- Task objective
Return every line below as is, leaving out the pictures.

- Information supplied
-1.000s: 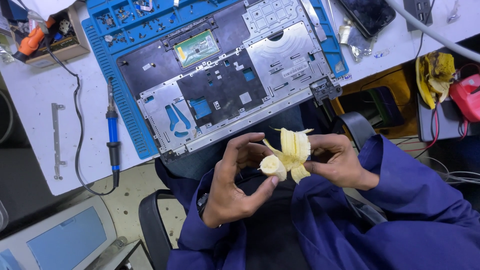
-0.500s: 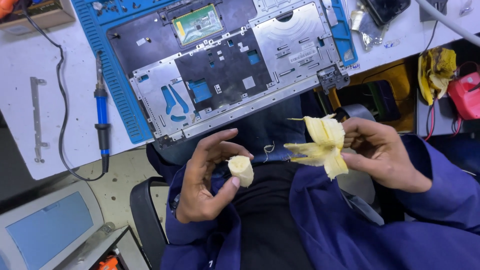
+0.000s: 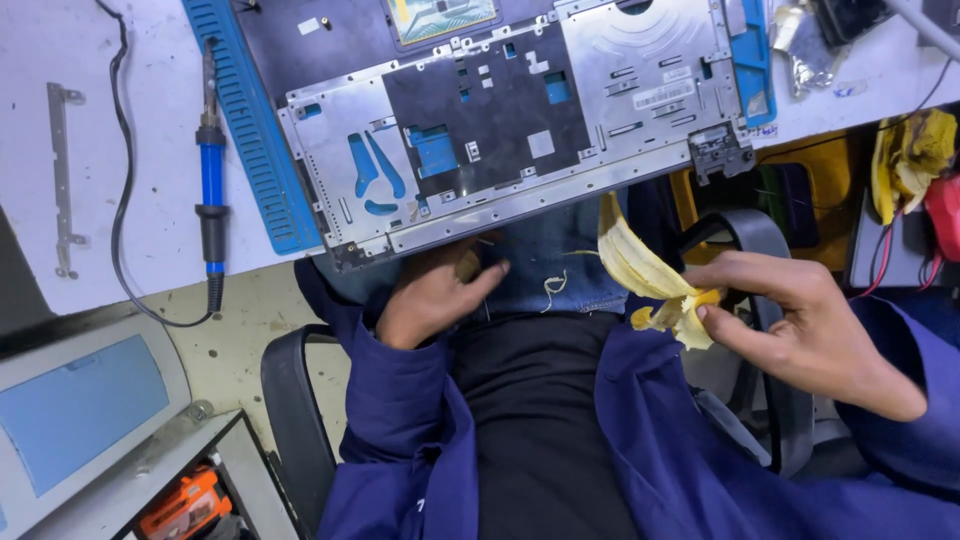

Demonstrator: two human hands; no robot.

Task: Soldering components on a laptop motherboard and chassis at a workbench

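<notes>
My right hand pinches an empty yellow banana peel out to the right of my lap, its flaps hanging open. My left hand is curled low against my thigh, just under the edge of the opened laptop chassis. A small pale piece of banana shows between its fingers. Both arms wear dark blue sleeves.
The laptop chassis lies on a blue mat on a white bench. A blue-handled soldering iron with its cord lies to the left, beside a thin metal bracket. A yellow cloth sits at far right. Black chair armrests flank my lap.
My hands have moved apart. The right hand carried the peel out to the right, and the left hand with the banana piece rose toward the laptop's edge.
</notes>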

- Exercise output
-1.000s: 
-0.500s: 
+0.000s: 

Demonstrator: two human hands; no robot.

Task: Soldering components on a laptop motherboard and chassis at a workbench

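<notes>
My right hand pinches an empty yellow banana peel out to the right of my lap, its flaps hanging open. My left hand is curled low against my thigh, just under the edge of the opened laptop chassis. A small pale piece of banana shows between its fingers. Both arms wear dark blue sleeves.
The laptop chassis lies on a blue mat on a white bench. A blue-handled soldering iron with its cord lies to the left, beside a thin metal bracket. A yellow cloth sits at far right. Black chair armrests flank my lap.
My hands have moved apart. The right hand carried the peel out to the right, and the left hand with the banana piece rose toward the laptop's edge.
</notes>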

Response complete; there is no more output.